The accelerator pump is the most important part of a Carb, the accelerator pump squirts gas into the carb, not the intake, it happens when ever you press on the gas pedal. Also on a carb that old, make sure all the bolts are tight and that the throttle plate bushings aren't worn out. Toyota carb's are funny creatures, you can rebuild one yourself but only 50% of the rebuilds at home are successful. Before you go ripping into a Toyota carb, check the fuel pressure coming from the pump, if its low you wall have the same symptoms you have with a bad carb.


----------



## 24pepsigreat (Jan 2, 2010)

*Re: 87 t0y0ta 4x4 4 clylinder 22r carb.*



wolfen1086 said:


> The accelerator pump is the most important part of a Carb, the accelerator pump squirts gas into the carb, not the intake, it happens when ever you press on the gas pedal. Also on a carb that old, make sure all the bolts are tight and that the throttle plate bushings aren't worn out. Toyota carb's are funny creatures, you can rebuild one yourself but only 50% of the rebuilds at home are successful. Before you go ripping into a Toyota carb, check the fuel pressure coming from the pump, if its low you wall have the same symptoms you have with a bad carb.





Thanks wolfen1085 and SABL I will change the accelerator pump try that see if that fixes it,, i will reply back. Thanks again


----------



## wolfen1086 (Oct 4, 2007)

*Re: 87 t0y0ta 4x4 4 clylinder 22r carb.*

let us know if it makes ANY difference at all in any gear. I looked din my Toyota book for my old 89 pickup, ( covered 85-92) and it doesn't even show a breakdown of the carb, so if you end up rebuilding it make sure the kit comes with Instructions, but personally I'd have it professionally rebuilt or just replace it completely.
Also check for an Intake manifold gasket leak. (just thought of that)


----------



## 24pepsigreat (Jan 2, 2010)

*Re: 87 t0y0ta 4x4 4 clylinder 22r carb.*



24pepsigreat said:


> Thanks wolfen1085 and SABL I will change the accelerator pump try that see if that fixes it,, i will reply back.
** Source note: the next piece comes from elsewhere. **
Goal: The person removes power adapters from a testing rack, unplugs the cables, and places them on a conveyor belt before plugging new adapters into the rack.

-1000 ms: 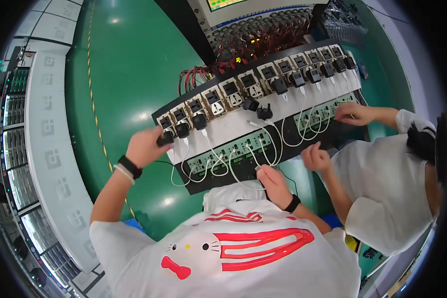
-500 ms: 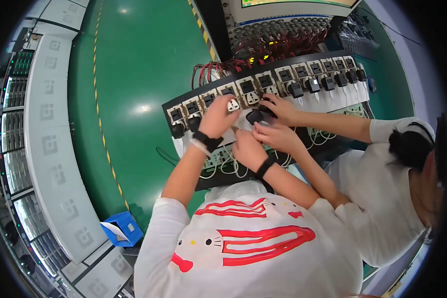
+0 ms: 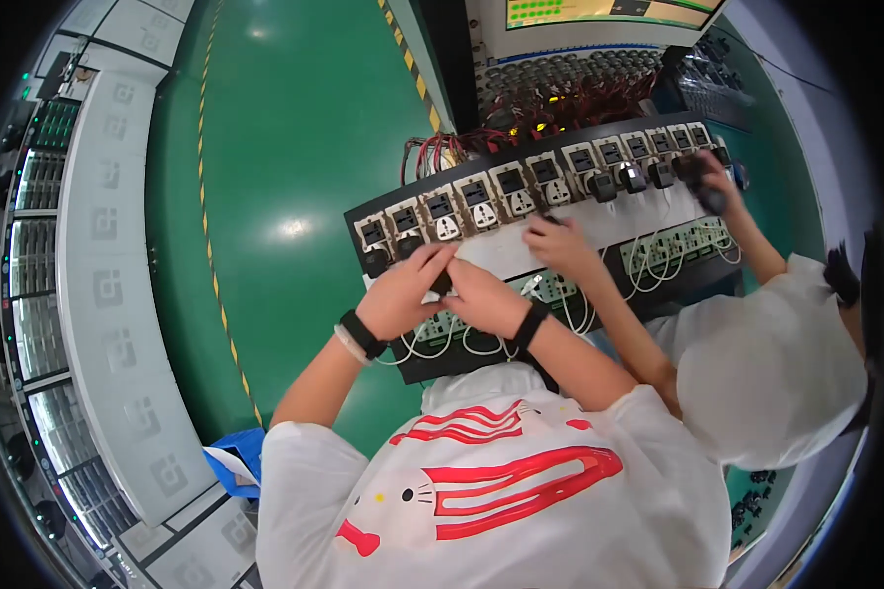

Thanks again



Hey fellows,

I changed the accelerator diaphram and it did to seem to help some, buy it still wants to jerk and jump especially when slowing down to make a turn and shift to 2nd gear and when i mash the gas thats when it jerks and jumps


----------



## wolfen1086 (Oct 4, 2007)

*Re: 87 t0y0ta 4x4 4 clylinder 22r carb.*

Any vacuum leaks anywhere on the entire engine? 
What speed are you shifting into 2nd gear at, when I had my Toy I had to shift into second no slower than 16 mph or she'd buck like a wild horse.
Also now that the accelerator pump is fixed, check the butterfly plate bushings on each side and in the middle, the brass bushings might be worn out on the shaft, that allows too much air in the carb and screws with it too. Another thing believe it or not is the Carb base plate, that's a thick gasket, and no matter what they tell you in school that gasket goes bad occasionally too.
If you can't find a vacuum leak the next thing is a compression check.


----------



## 24pepsigreat (Jan 2, 2010)

*Re: 87 t0y0ta 4x4 4 clylinder 22r carb.*

Hey fellows thanks for all your help.
I got aggravated with it the way it was acting so I stopped in at the local Toyota Dealship. A mechanic rode with me and after a few minutes we stopped , he took a vaccum line off the EGR value and its been riding perfect ever since.When i replaced the head gasket i cleaned out the pipe that goes to the EGR cause it was stopped up with carbon. If I had left it stopped up it would of been running right. Sometimes trying to do a good thing is not a good thing so the mechanic said lol. Thanks again


----------



## SABL (Jul 4, 2008)

*Re: 87 t0y0ta 4x4 4 clylinder 22r carb.*

Great to hear!! The engine was running too lean.... same problem I had with a 83 Dodge van. The dealer mechanic broke the housing for the idle enrichment screw and stuck a small ball bearing in the EGR vac hose. I removed it when I did a valve job (many years later) but had to block the hose off to keep it running. I had no clue how bad the mechanic messed up my carb at that time but remember the long wait and smell of silicone after the "fix" that I thought was under warranty (WRONG...cost me $150 for him to mess up a van that only had 45k miles). 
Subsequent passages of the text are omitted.